_WHAT TO DO:_
Please copy all of the data that follows exactly, leaving any pictures out.

[[ DATA TO USE, beginning ]]

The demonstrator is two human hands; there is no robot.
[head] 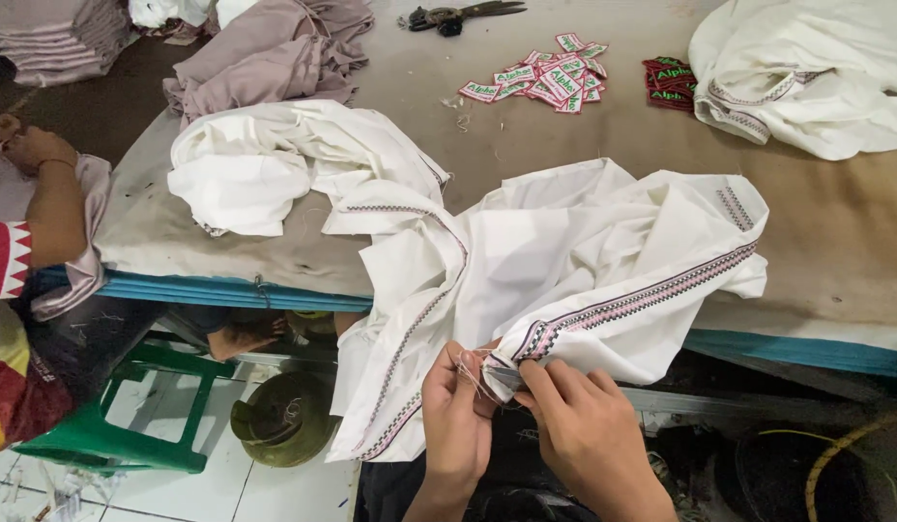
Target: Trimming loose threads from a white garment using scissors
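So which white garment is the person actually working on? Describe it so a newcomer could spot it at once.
Start at the brown worktable and find its near edge. The white garment draped over that edge, with patterned trim, is pinched by the left hand and right hand at one corner. The other white pieces lie fully on the table, untouched.

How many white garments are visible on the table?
3: one garment pinched by the left hand and right hand, one bunched garment at left, one far-right garment. Others may be hidden.
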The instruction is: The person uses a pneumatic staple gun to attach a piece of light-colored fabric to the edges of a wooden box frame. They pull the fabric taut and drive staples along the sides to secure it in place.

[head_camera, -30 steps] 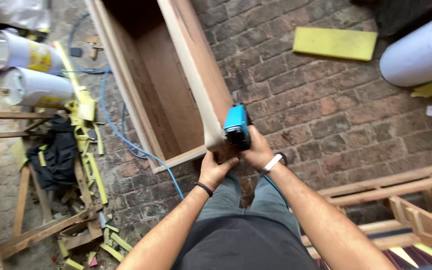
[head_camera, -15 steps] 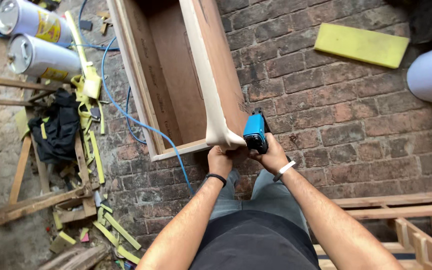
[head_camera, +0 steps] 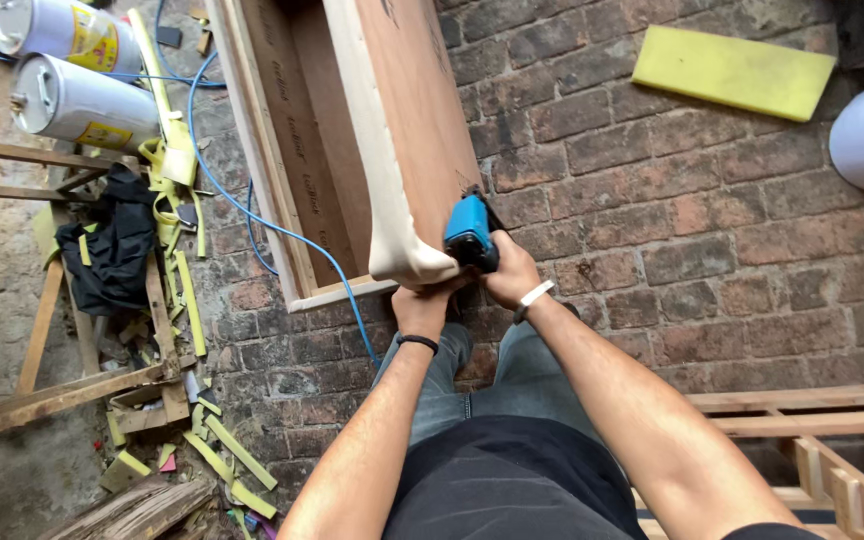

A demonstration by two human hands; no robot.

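Down at the near corner of the wooden frame, we grip a blue staple gun in our right hand, its fingers curled around the tool's body and its nose against the frame's brown board side. Our left hand sits just beside it, fingers pinching the cream padding that wraps the frame's top edge and folds over the corner. A blue hose trails across the brick floor past the frame. Two white cylinders lie far left among yellow foam strips, and a yellow foam slab rests well apart at upper right.
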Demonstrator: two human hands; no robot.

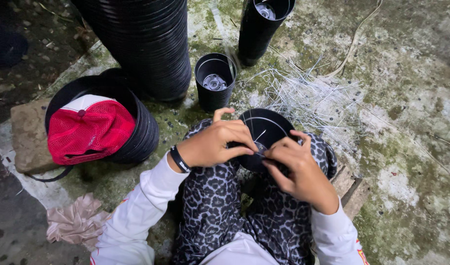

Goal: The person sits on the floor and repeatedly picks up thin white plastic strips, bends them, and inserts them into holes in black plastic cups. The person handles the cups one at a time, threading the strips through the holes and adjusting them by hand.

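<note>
Mossy concrete ground [406, 98] carries everything. At left, a red cap [87, 128] rests on a low stack of black pots [146, 132], kept off the dirt. On the lap, the left hand [212, 143] pinches closed on the rim of a black pot [264, 130], steadying it, while the right hand [296, 159] pinches a thin wire [260, 135] at this rim. Loose wires [313, 98] lie within reach at right.

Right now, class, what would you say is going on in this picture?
A person sits on mossy ground with a black plastic pot on their lap. The left hand steadies its rim while the right hand pinches a thin wire at the pot's mouth. A heap of wires lies just beyond, with stacked pots and a red cap nearby.
</note>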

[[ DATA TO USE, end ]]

_WRITTEN SOLUTION:_
The demonstrator is two human hands; there is no robot.
[head] 
Target: Trimming loose threads from a white garment using scissors
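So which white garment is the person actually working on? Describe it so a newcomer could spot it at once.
Start at the brown worktable and find its near edge. The white garment draped over that edge, with patterned trim, is pinched by the left hand and right hand at one corner. The other white pieces lie fully on the table, untouched.

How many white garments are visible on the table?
3: one garment pinched by the left hand and right hand, one bunched garment at left, one far-right garment. Others may be hidden.
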The instruction is: The person uses a pneumatic staple gun to attach a piece of light-colored fabric to the edges of a wooden box frame. They pull the fabric taut and drive staples along the sides to secure it in place.

[head_camera, -30 steps] 
[head_camera, -15 steps] 
[head_camera, +0 steps] 

A demonstration by two human hands; no robot.

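Down at the near corner of the wooden frame, we grip a blue staple gun in our right hand, its fingers curled around the tool's body and its nose against the frame's brown board side. Our left hand sits just beside it, fingers pinching the cream padding that wraps the frame's top edge and folds over the corner. A blue hose trails across the brick floor past the frame. Two white cylinders lie far left among yellow foam strips, and a yellow foam slab rests well apart at upper right.
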Demonstrator: two human hands; no robot.


Goal: The person sits on the floor and repeatedly picks up thin white plastic strips, bends them, and inserts them into holes in black plastic cups. The person handles the cups one at a time, threading the strips through the holes and adjusting them by hand.

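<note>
Mossy concrete ground [406, 98] carries everything. At left, a red cap [87, 128] rests on a low stack of black pots [146, 132], kept off the dirt. On the lap, the left hand [212, 143] pinches closed on the rim of a black pot [264, 130], steadying it, while the right hand [296, 159] pinches a thin wire [260, 135] at this rim. Loose wires [313, 98] lie within reach at right.

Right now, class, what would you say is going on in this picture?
A person sits on mossy ground with a black plastic pot on their lap. The left hand steadies its rim while the right hand pinches a thin wire at the pot's mouth. A heap of wires lies just beyond, with stacked pots and a red cap nearby.
</note>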

There's no more to this exercise.